The enormity of the cancer of head and neck have prompted a global outcry on the need to collectively address this scourge. Head and neck cancers account for more than 5,60,000 cases all over the world, ranking sixth in number in comparison to all cancers. Due to increase in alcohol consumption and tobacco, there is an alarming increase in its incidences over the past decade, especially in developing countries like India.
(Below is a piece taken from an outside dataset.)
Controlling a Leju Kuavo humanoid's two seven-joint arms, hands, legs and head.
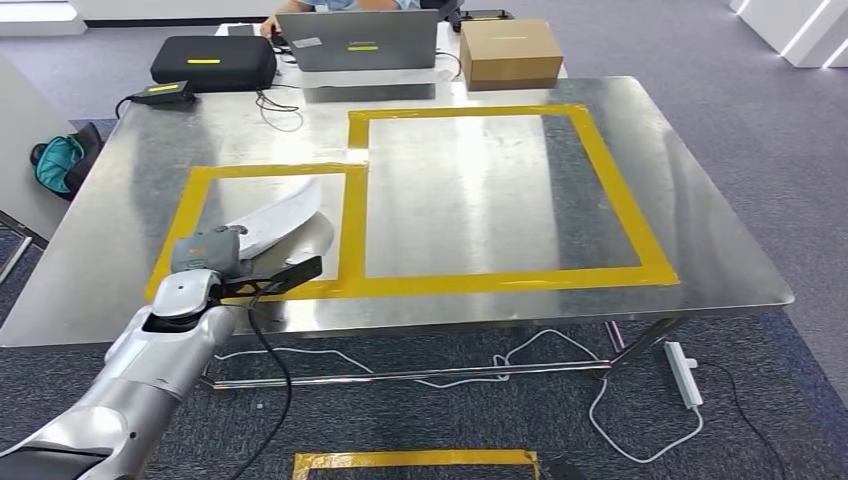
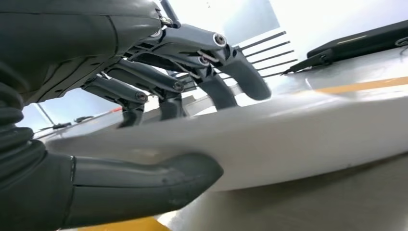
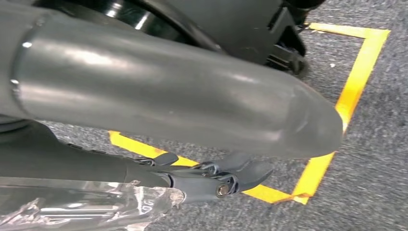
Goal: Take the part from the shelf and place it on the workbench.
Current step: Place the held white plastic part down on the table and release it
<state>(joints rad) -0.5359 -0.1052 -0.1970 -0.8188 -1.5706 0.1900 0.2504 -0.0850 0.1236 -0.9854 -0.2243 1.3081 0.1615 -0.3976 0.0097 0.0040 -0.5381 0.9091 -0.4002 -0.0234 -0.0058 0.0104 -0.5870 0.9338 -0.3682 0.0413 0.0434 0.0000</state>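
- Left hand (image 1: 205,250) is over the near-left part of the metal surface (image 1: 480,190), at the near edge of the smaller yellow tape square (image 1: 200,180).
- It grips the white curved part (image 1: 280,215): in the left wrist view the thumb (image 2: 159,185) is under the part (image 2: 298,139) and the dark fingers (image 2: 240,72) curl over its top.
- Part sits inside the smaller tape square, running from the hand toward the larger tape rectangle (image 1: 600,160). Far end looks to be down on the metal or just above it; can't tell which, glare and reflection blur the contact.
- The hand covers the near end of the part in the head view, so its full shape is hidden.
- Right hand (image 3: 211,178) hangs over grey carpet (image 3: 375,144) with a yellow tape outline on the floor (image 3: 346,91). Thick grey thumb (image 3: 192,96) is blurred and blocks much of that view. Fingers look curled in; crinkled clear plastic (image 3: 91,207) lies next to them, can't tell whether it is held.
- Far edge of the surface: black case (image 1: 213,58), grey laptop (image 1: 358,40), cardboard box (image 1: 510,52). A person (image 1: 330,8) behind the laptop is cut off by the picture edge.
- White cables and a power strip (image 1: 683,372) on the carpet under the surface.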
Due to high consumption of tobacco in our country, 30-50 per cent of these cancers are seen in the oral cavity. The largest number of oral cavity cancers occur in South and Central Asia, with nearly 1,20,000 cases. Two thirds of these cancers are actually found in India. Very soon, our nation will become the oral cancer capital of the world, with the largest incidence of cases.

Smoking

The risk of developing head and neck cancer is increased by 5 to 25 times for smokers. Individuals who smoke more than one packet of cigarettes every day increase their risk of developing head and neck carcinomas by 13 times. Initiation of smoking before the age of 18 years and  smoking for a period of more than 35 years are considered high-risk factors. Even passive smokers who are exposed to smoke for more than 15 years increase their risk of developing head and neck cancers, and throat cancer as well.
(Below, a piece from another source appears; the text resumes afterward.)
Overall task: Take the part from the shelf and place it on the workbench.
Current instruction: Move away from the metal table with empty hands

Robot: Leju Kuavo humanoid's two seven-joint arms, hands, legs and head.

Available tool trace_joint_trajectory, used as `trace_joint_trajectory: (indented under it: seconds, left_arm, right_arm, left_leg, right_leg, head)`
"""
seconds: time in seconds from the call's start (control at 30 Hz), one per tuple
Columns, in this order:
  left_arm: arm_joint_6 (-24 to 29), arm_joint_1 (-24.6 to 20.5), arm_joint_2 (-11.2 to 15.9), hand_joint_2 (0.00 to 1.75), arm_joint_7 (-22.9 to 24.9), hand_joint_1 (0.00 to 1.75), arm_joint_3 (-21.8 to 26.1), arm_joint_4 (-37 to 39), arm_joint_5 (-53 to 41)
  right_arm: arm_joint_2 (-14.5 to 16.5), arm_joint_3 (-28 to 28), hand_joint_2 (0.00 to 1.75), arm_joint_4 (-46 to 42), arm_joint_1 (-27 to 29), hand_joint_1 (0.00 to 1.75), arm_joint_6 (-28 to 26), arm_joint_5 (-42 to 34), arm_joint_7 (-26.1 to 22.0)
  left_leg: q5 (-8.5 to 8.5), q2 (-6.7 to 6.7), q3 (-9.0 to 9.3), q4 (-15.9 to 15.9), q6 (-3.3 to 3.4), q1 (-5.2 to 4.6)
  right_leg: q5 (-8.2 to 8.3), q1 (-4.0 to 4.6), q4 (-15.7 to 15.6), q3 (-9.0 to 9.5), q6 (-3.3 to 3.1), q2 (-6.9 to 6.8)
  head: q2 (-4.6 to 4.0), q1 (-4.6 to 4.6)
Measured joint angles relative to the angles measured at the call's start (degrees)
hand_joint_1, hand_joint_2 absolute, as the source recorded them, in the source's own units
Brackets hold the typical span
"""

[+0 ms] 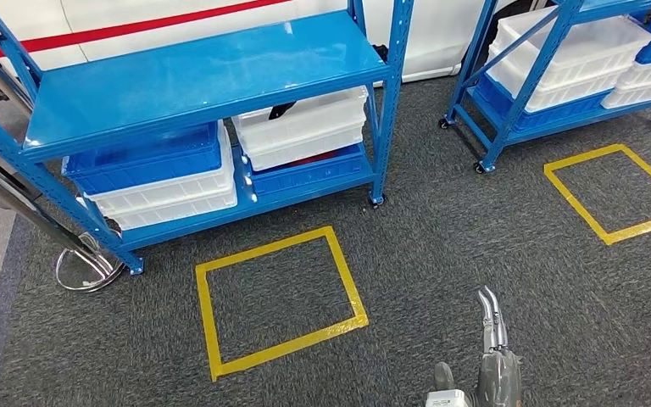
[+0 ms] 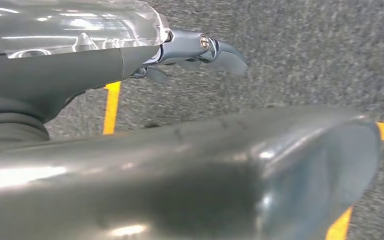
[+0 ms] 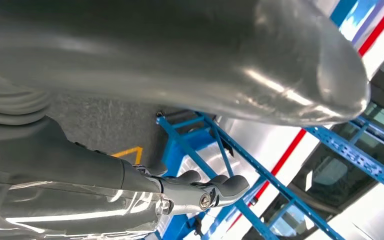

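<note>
Right hand [image 1: 492, 326] (holding nothing), well apart from blue shelf [image 1: 195, 76]

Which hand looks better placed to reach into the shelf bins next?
Probably the right hand: it is raised ahead of the body, fingers toward the shelf. The left hand faces carpet.

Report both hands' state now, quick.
Left hand: holds nothing, fingers slightly apart, open.
Right hand: holds nothing, fingers loosely curled but apart, open.
</note>
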Motion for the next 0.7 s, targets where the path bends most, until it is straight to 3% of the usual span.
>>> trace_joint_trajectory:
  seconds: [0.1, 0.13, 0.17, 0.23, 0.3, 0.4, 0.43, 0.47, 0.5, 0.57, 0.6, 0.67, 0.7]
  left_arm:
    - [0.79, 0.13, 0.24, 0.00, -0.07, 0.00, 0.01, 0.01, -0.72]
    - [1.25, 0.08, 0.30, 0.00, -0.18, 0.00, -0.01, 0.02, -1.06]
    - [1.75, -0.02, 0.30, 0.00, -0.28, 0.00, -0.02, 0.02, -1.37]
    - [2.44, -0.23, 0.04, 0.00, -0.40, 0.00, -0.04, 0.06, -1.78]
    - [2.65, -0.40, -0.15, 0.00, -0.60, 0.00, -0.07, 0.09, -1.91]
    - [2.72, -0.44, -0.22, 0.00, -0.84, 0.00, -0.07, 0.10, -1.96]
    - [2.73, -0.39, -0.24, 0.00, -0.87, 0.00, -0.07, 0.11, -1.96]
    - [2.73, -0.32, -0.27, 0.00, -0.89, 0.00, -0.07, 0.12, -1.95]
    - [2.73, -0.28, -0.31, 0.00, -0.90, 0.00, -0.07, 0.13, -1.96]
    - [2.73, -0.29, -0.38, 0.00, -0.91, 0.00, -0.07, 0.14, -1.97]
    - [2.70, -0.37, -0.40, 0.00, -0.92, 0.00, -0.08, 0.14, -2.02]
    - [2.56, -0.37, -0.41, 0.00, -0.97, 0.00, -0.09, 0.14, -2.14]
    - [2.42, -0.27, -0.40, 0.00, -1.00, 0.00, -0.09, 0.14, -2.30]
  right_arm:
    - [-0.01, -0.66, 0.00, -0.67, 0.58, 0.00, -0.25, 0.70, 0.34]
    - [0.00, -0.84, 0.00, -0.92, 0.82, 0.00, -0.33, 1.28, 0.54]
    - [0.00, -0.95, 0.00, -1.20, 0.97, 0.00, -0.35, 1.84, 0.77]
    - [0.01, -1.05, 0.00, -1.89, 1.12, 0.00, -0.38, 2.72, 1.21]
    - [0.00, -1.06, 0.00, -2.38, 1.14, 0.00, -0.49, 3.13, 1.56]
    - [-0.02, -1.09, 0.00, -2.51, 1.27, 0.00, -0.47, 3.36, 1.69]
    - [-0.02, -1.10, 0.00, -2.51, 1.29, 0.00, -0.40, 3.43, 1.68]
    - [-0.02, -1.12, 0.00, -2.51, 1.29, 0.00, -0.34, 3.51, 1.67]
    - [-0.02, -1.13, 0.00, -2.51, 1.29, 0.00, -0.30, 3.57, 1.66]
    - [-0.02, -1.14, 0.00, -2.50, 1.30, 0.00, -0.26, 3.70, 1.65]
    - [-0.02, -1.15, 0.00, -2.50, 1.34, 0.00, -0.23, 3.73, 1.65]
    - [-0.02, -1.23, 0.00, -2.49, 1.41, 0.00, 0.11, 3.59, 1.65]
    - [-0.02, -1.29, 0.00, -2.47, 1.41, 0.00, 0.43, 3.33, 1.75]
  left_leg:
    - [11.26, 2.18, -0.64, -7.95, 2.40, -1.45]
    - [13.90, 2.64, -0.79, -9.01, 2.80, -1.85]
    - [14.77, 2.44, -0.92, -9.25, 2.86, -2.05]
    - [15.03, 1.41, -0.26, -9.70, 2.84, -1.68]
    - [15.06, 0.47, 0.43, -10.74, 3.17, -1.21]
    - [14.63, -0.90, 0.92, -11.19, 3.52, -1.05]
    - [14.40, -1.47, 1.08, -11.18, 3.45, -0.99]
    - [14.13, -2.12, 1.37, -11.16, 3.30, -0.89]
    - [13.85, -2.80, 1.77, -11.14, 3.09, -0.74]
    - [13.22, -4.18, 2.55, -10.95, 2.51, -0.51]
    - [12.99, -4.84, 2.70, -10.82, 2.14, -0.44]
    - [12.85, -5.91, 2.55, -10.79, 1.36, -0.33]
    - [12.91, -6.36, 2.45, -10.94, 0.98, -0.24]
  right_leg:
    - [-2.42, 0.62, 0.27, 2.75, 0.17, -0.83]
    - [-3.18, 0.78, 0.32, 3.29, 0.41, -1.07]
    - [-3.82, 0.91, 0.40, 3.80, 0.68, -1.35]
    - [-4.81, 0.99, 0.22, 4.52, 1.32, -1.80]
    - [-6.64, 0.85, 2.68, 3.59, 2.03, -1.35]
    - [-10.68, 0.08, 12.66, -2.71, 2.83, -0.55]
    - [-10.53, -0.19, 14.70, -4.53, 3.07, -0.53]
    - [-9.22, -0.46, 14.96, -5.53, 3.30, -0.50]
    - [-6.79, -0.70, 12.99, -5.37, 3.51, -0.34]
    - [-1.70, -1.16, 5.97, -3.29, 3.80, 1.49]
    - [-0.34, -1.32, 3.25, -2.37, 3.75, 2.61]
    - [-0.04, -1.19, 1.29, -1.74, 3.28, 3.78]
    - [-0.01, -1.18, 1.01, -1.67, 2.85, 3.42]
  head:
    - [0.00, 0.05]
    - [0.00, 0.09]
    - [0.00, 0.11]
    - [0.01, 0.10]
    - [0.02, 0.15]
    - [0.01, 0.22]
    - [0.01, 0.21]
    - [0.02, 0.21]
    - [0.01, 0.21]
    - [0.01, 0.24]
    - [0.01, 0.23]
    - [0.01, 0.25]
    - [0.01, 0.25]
TobaccoChewable tobacco is known to cause oral cancers and has 28 known carcinogens as against the smoke form, which has 60 and are more implicated in throat carcinomas. The maximum number of tongue cancers is seen in the city of Bhopal in Madhya Pradesh followed by Goa.
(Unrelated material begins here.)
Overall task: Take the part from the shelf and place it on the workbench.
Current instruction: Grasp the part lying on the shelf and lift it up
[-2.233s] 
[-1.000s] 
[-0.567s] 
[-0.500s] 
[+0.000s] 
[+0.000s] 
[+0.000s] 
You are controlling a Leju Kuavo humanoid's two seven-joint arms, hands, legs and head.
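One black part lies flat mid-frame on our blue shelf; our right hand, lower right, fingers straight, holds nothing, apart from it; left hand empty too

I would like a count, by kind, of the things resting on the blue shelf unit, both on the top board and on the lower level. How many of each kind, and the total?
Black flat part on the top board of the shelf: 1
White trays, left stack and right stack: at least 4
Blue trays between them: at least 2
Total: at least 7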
Assam and Goa together see high incidences of oral cavity carcinoma due to the practice of chewing betel quid.

Alcohol

Alcohol increases the incidence of oral, pharyngeal and throat cancer by a great margin. When taken in moderation, implicating an amount less than 30 gm per day in males, the risk of developing this cancer does not increase. But an intake of more than 50 gm per day increases the risk by five to six folds. On the contrary, levels as low as 10-20 gm per day have a significant increased risk in females. For people who consume both alcohol and tobacco, the risk increases by a great margin.

Unhealthy diet

Deficiency of vitamins A, C, E, beta-carotene, iron, selenium and zinc can also cause head and neck cancer. High temperature cooking, which leads to loss of vitamins especially Vitamin C, should be avoided. Fresh fruits and vegetables have a known protective effect against these cancers. Preserved meat with high content of nitrates should also be avoided.

Occupational hazards

Exposure to certain substances like asbestos, formaldehyde, wood, leather, paint and diesel also has a contributory role in these cancers, especially nose and paranasal sinuses. Certain head and neck cancers like the thyroid, salivary gland and sarcomas are associated with radiation exposure. The source of the radiation could be environmental, occupational or therapeutic. The incidences of lip and skin cancers are known to increase due to too much of exposure to sunlight. History evidently shows an increase in thyroid cancer by 6.7 per cent in the survivors of Hiroshima and Nagasaki.

Harmful viruses

Apart from lifestyle choices, there are many viruses that can cause cancer. Epstein-Barr virus causes nasopharyngeal carcinoma, HPV is responsible for oropharyngeal cancer and HIV causes Kaposi’s sarcoma and lymphoma. People infected with HIV have a two to three fold increased risk of head and neck cancer. Herpes simplex virus is also a potential cause for oral cancers. 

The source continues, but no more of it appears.